Reining in Sprawl Won't Be Easy; One of Canada's Worst Offenders Shows Why

With its progressive mayor and recent examples of exemplary architecture and urbanism, you'd think alternatives to sprawl would be an easy sell in Calgary. Unfortunately, you'd be wrong, says Christopher Hume.

1 minute read

March 10, 2013, 1:00 PM PDT

By Jonathan Nettler @nettsj


Calgary Suburbs

GS+ / Flickr

A dramatic footbridge by Spanish architect/engineer Santiago Calatrava and a mixed-use neighborhood (Garrison Woods) built on a former military base in Calgary's east end, are among the small steps that demonstrate an alternative to the anonymous sprawl that occupies a reported 95 percent of the area's population growth. But achieving these successes wasn't easy, notes Hume.   

"A proud City of Calgary featured Garrison Woods on the cover of a recent planning document. The irony, [mayor Naheed Nenshi] pointed out, is that the neighbourhood everyone loves broke 'every single rule' in the planning book. Getting it done took more than a decade as the city fought its own requirements every step of the way."

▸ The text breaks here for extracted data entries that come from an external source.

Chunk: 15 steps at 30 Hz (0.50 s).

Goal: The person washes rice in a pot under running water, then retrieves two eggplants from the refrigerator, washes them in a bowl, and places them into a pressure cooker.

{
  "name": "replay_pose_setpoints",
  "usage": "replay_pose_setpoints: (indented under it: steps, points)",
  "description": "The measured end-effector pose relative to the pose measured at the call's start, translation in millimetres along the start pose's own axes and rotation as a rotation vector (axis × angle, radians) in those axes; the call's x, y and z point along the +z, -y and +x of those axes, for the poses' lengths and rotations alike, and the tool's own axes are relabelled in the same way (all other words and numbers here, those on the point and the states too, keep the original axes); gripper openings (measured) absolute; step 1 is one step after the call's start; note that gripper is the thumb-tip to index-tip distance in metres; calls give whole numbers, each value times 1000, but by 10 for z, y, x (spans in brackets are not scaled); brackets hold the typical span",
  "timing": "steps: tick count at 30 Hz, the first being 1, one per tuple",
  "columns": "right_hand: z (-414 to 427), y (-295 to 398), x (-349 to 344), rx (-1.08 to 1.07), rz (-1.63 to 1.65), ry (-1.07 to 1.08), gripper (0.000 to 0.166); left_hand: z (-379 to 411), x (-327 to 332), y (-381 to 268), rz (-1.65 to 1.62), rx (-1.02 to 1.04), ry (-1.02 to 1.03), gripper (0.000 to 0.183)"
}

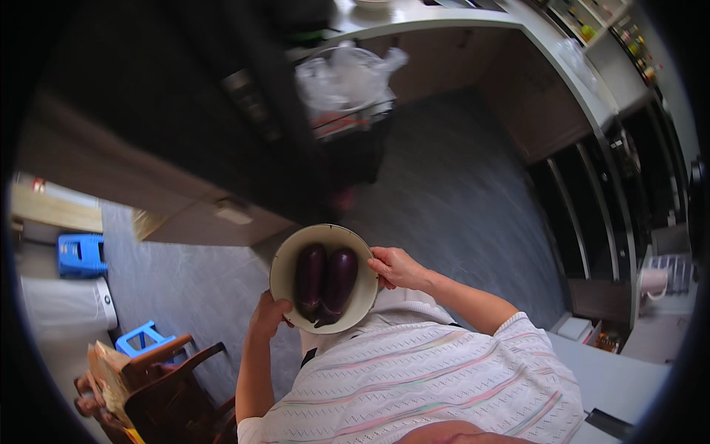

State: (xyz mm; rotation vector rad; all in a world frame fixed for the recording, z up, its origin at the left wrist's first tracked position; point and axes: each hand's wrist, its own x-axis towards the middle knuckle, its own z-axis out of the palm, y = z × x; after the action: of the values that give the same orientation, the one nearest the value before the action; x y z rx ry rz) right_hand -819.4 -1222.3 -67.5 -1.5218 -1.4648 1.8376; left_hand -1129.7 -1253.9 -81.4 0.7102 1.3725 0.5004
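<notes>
A cream enamel basin with a dark, chipped rim is held in front of my body. Two dark purple eggplants lie side by side in it, their stem ends towards me. My left hand grips the lower left of the rim, the thumb over the edge. On the opposite side, my right hand holds the rim with its thumb on top. The fingers under the basin are mostly hidden.
Ahead stands a bin topped with white plastic bags, below a white countertop. A tall dark appliance is close on the left. Wooden chairs and a blue stool stand lower left. Black-fronted cabinets line the right.
</notes>
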Motion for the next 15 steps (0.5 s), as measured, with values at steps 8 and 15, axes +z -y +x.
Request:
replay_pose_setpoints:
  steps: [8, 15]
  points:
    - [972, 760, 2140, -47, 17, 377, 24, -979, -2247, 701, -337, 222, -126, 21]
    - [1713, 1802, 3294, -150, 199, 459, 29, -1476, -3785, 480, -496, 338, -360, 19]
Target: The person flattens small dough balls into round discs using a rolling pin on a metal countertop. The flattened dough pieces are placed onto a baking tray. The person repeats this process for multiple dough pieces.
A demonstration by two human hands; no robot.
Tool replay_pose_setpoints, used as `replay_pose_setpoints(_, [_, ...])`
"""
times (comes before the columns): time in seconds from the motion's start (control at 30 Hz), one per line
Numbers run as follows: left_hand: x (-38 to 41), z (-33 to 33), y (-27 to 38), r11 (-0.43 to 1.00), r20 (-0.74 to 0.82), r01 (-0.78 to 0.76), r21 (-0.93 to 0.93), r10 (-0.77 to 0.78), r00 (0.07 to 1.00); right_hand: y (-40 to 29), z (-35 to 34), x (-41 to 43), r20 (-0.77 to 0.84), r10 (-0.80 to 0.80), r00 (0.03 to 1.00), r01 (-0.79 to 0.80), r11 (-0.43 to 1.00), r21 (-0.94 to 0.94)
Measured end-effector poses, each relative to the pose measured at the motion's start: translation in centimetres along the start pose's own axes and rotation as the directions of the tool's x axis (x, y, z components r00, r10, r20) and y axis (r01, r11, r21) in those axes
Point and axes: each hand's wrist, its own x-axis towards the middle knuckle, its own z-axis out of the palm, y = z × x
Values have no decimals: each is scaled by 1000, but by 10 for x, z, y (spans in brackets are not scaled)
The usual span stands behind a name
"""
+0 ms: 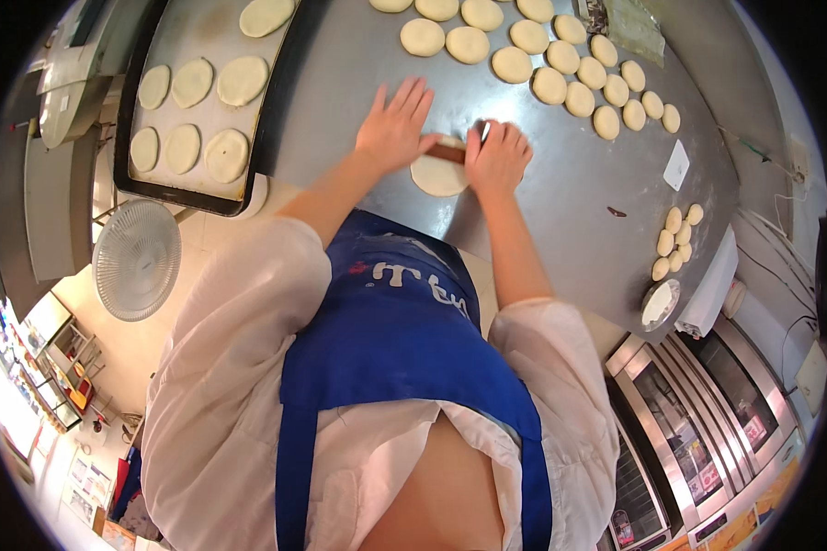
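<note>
A flattened dough round [437, 176] lies on the metal worktop in front of me, with a brown rolling pin [449, 151] across its upper part. My right hand [499, 157] is closed over the pin's right end; a dark, shiny piece sticks up beside its thumb. To the left of the pin is my left hand [394, 127], flat with fingers spread and its thumb at the pin's left end. Whether its palm touches the worktop cannot be told. Many thick dough discs [512, 65] lie beyond my hands. Flatter rounds [226, 156] rest on a tray at the left.
The dark-rimmed baking tray [260, 124] borders my left side. On the right of the metal worktop [565, 186] are a white flat piece [676, 165], a small reddish-brown object [616, 212], small dough pieces [665, 242] and a bowl of white contents [660, 304]. Ovens [682, 420] stand lower right.
</note>
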Motion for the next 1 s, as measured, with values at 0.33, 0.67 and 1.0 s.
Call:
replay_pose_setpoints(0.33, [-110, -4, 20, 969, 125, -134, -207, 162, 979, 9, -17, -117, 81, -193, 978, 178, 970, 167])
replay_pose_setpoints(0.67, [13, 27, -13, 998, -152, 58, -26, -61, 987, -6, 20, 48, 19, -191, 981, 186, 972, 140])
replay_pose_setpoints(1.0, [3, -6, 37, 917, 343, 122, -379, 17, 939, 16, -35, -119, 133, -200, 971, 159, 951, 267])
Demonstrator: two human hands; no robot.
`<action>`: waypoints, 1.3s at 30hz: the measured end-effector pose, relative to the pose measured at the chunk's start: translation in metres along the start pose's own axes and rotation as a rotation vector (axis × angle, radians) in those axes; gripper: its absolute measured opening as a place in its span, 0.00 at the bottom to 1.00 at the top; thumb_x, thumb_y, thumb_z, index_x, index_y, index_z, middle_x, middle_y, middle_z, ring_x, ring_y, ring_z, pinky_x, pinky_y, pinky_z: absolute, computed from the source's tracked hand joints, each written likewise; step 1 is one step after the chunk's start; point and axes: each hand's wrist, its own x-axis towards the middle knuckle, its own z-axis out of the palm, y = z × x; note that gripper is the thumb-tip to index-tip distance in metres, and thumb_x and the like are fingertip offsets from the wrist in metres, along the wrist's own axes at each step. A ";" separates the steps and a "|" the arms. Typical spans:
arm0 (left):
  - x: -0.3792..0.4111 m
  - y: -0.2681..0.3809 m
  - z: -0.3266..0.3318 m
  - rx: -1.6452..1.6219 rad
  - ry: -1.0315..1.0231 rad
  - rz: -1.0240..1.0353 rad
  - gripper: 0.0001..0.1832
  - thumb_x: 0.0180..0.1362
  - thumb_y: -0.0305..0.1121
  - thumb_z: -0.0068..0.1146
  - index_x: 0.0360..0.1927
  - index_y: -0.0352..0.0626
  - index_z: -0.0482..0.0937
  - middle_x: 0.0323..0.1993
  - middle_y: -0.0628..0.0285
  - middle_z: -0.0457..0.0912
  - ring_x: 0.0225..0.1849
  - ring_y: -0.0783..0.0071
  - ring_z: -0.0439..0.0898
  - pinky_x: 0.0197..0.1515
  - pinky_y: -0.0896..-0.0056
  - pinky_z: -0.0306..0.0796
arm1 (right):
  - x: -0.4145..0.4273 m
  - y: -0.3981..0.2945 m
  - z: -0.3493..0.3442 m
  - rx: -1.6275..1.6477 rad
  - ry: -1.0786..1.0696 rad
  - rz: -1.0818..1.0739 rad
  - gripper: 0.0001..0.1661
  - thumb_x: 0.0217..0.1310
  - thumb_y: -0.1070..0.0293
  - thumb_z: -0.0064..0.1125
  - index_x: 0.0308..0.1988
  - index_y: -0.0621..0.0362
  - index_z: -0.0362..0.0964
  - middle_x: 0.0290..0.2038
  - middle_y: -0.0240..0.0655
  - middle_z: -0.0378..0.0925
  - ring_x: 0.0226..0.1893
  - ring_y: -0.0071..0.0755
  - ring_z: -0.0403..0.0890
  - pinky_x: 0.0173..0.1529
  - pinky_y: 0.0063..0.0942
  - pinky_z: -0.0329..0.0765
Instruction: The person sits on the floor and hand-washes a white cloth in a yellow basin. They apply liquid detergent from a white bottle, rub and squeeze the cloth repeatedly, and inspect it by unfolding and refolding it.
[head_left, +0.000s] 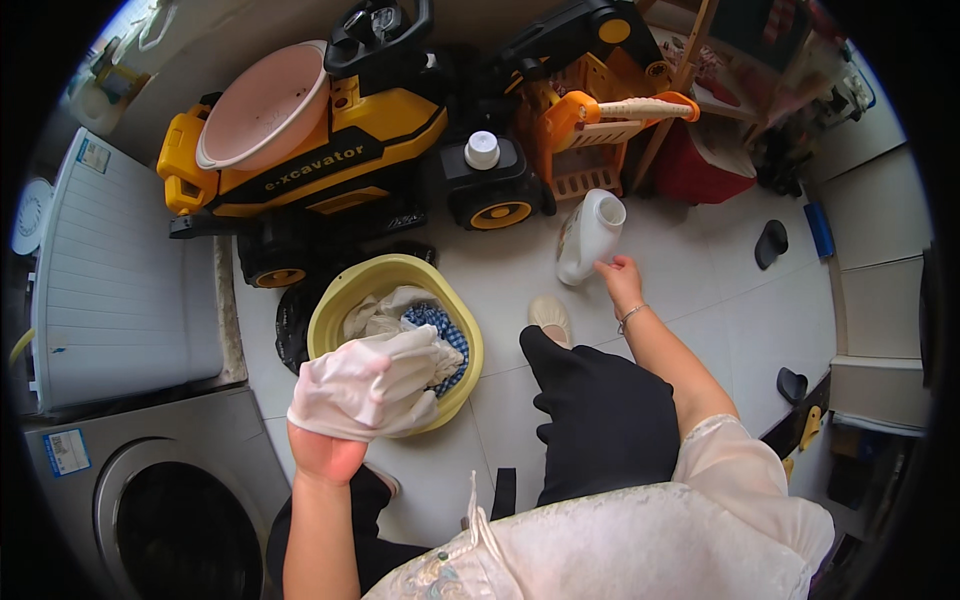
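A thin white cloth (367, 375) is draped over my raised left hand (326, 454), covering the fingers; they show as ridges and pink patches through the fabric. Behind it on the floor stands a yellow plastic basin (471, 337). Inside lie pale garments (375, 311) and a blue-and-white checked cloth (442, 330), partly hidden by my left hand. My right hand (624, 283) reaches forward, fingertips at the lower side of a white plastic bottle (592, 232). The bottle's mouth is uncapped; whether my fingers grip it is unclear.
A yellow-and-black toy excavator (322, 165) bears a pink basin (262, 105) and a white cap (482, 150). An orange toy cart (589, 142) stands beyond the bottle. A front-loading washing machine (82, 480) is at lower left. Dark slippers (771, 244) lie at right.
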 end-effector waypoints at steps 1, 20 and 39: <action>0.000 0.000 0.002 -0.022 0.048 0.012 0.26 0.68 0.49 0.41 0.58 0.37 0.68 0.54 0.52 0.75 0.47 0.60 0.75 0.51 0.57 0.72 | 0.006 0.004 0.003 0.132 -0.167 0.062 0.26 0.53 0.61 0.67 0.49 0.60 0.71 0.46 0.38 0.78 0.47 0.38 0.77 0.53 0.30 0.70; -0.031 0.006 0.000 0.006 -0.153 0.083 0.30 0.69 0.48 0.36 0.64 0.35 0.62 0.60 0.49 0.70 0.62 0.54 0.69 0.66 0.53 0.61 | -0.079 -0.157 -0.041 0.186 -0.826 -0.125 0.22 0.60 0.50 0.59 0.41 0.58 0.71 0.31 0.30 0.76 0.29 0.21 0.76 0.38 0.22 0.75; -0.051 0.005 -0.021 -0.309 -0.193 0.049 0.30 0.71 0.47 0.32 0.65 0.32 0.61 0.63 0.52 0.68 0.63 0.59 0.68 0.67 0.57 0.60 | -0.320 -0.337 -0.042 -1.019 -0.646 -1.411 0.34 0.53 0.39 0.61 0.35 0.64 0.74 0.29 0.45 0.80 0.32 0.49 0.82 0.36 0.39 0.79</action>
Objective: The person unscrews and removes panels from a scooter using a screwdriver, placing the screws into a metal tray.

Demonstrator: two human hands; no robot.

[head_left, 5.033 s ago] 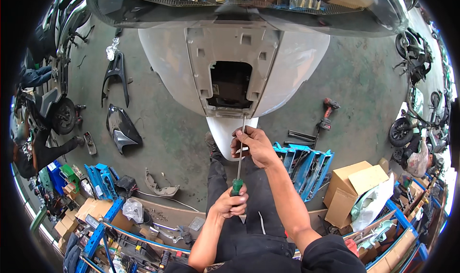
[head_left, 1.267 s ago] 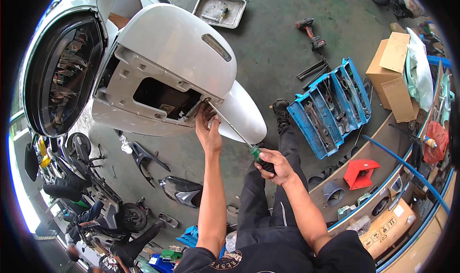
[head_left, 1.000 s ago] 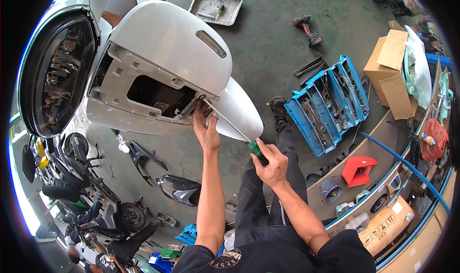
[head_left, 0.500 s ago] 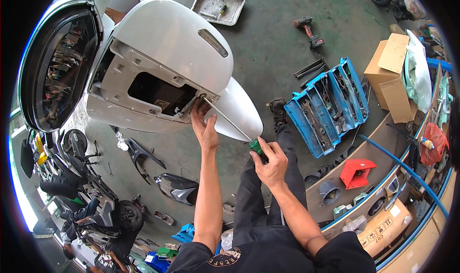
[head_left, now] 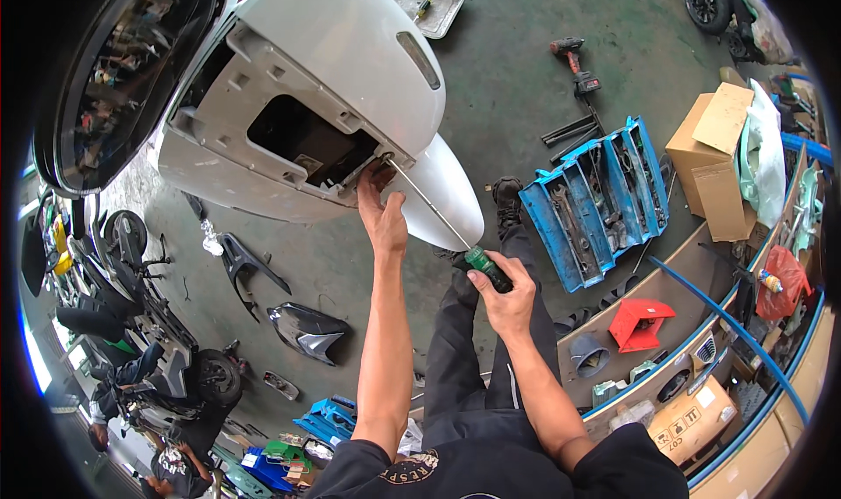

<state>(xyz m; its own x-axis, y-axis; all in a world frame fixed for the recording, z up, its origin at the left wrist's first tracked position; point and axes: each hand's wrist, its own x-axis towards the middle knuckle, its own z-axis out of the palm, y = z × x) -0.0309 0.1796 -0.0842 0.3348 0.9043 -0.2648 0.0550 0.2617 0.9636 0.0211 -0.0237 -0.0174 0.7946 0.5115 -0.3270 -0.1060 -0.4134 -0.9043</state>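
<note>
My right hand (head_left: 508, 296) is closed round the green handle of a long screwdriver (head_left: 487, 267). Its thin shaft slants up and left to the lower right corner of a white scooter body (head_left: 346, 39), where the tip meets a small round spot beside a dark rectangular opening (head_left: 307, 135). Just below that spot, my left hand (head_left: 384, 219) rests against the edge of the body, fingers stretched upward and thumb apart. Its fingertips are partly hidden at the panel edge. A white fender (head_left: 442, 192) lies behind the shaft.
A blue toolbox (head_left: 596, 205) with wrenches stands open at right, below a cordless impact driver (head_left: 575, 65). Dark trim pieces (head_left: 308, 331) lie on the floor at left. Farther right are a cardboard box (head_left: 718, 162) and a red part (head_left: 639, 324). A metal tray (head_left: 447, 13) lies beyond the scooter.
My right hand has changed from a fingertip hold to a fuller grip lower on the handle. The view has shifted, so the scooter appears farther right. My left hand stays by the same corner.
</note>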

"At the same time, developers continue the discredited and ruinous 'multiplication by subdivision' approach that has turned the outer reaches of Calgary into endless tracts of cookie-cutter housing."

“Why do we persist in building stuff people don’t want and that doesn’t work?” Nenshi asked planners at a recent conference.

"It’s a good question;" says Hume, "one most Canadian cities, Toronto included, would be hard-pressed to answer. Everywhere one looks, planning rules are stuck back in the days of freeways and shopping centres."